Mind the Gap

By Charles Besondy

The famous recorded message (“mind the gap”) one hears before de-boarding or boarding a train in London’s Tube is actually darn good advice for any company. Just like the message warns passengers to be careful of the dangerous gap between the train and platform, I’m warning companies to be mindful of gaps in their marketing resources.

The gaps I’m referring to are formed during periods of transition when the human resources in product marketing, strategic marketing, marketing communications, channel marketing, etc. are inadequate in terms of head count, experience, or skills.

This inadequacy or void sucks momentum out of the organization and invariably leads to missed goals, overly stressed employees, and a decline of morale.

Here are six situations where dangerous gaps frequently appear in which interim management is ideally suited to step in and maintain momentum and focus.

  1. Early-Stage Start-Up. Any start-up, particularly a high-tech start up, needs seasoned marketing talent in the early days to drive marketing requirements, conduct research, develop a positioning strategy, analyze competition, etc. The early stage company working on Series-A funding is seldom in a financial position to attract a full-time CMO, or to lure one away from an established company. An interim executive is an ideal solution.
  2. Maternity/Paternity Leave. A 2-3 month maternity leave can cause havoc in a marketing organization that is already thinly staffed. Fill the gap with an interim manager.
  3. Leave of Absence. Whether it be for a sabbatical or medical leave of absence, the vacancy is always a challenge for the organization to manage.
  4. Unexpected Termination. When a key manager is terminated or resigns unexpectedly the company has to scramble to either reorganize or fill the position. While the recruitment process is underway why not bring an interim manager in to keep the ball moving up the field?
  5. Temporary Workload Increase.

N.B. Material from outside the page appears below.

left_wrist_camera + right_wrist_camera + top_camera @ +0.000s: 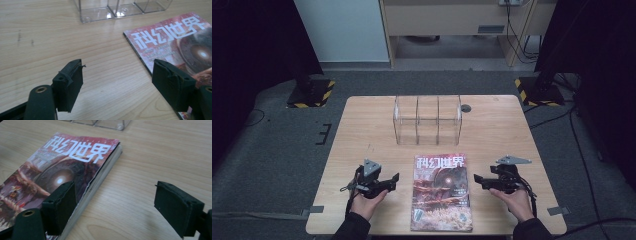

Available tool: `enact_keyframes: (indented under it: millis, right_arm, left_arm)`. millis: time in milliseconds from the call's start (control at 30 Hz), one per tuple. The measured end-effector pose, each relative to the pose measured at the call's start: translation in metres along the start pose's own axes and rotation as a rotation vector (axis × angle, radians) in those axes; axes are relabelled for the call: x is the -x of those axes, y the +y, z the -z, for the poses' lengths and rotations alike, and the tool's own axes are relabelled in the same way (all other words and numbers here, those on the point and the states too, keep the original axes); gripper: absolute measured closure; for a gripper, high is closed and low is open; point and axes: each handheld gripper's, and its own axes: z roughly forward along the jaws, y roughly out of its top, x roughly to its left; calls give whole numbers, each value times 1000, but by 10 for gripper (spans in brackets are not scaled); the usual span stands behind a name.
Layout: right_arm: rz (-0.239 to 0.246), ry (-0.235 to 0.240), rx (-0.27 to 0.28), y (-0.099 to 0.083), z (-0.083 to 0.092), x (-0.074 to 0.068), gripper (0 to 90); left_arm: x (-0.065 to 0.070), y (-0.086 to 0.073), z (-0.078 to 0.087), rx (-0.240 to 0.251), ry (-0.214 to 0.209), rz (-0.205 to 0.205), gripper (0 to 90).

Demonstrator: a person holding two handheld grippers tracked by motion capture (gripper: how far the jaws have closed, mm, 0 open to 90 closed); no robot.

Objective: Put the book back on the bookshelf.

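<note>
A magazine [441,192] with a red cover and white characters lies flat at the near middle of the wooden table [497,130]. My left gripper [394,182] hovers just left of it, jaws pointing at its spine side. In the left gripper view the gripper [117,77] stands open over bare wood, the magazine [180,40] to its right. My right gripper [478,181] is just right of the magazine. In the right gripper view the gripper [115,202] is open, one jaw over the magazine [62,167] edge, nothing pressed between the pads.
A clear three-compartment organizer [427,120] stands empty at the table's back middle, also seen as the organizer [120,10]. A small round grommet [466,108] sits beside it. Black stands with striped bases [312,92] flank the table on the floor.
</note>
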Motion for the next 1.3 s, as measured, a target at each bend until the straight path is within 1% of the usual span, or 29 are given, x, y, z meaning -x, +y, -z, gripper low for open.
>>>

Product launches or major initiatives can pull resources away from important day-to-day business. An interim manager can run the day-to-day activities, or assist with the special project. Either way, momentum is maintained.
  6. Waiting for Godot. We’ve all seen it. The company has created a spec for a key marketing role, but recruitment is taking forever as the hunt for the perfect candidate runs its course. An interim manager can step in and, even if not perfectly suited for the job, handle many of the duties. This keeps the company moving forward and reduces the pain associated with a lengthy recruitment period.

Mind your gaps. Look to interim management within the marketing function to keep your organization on the fast track.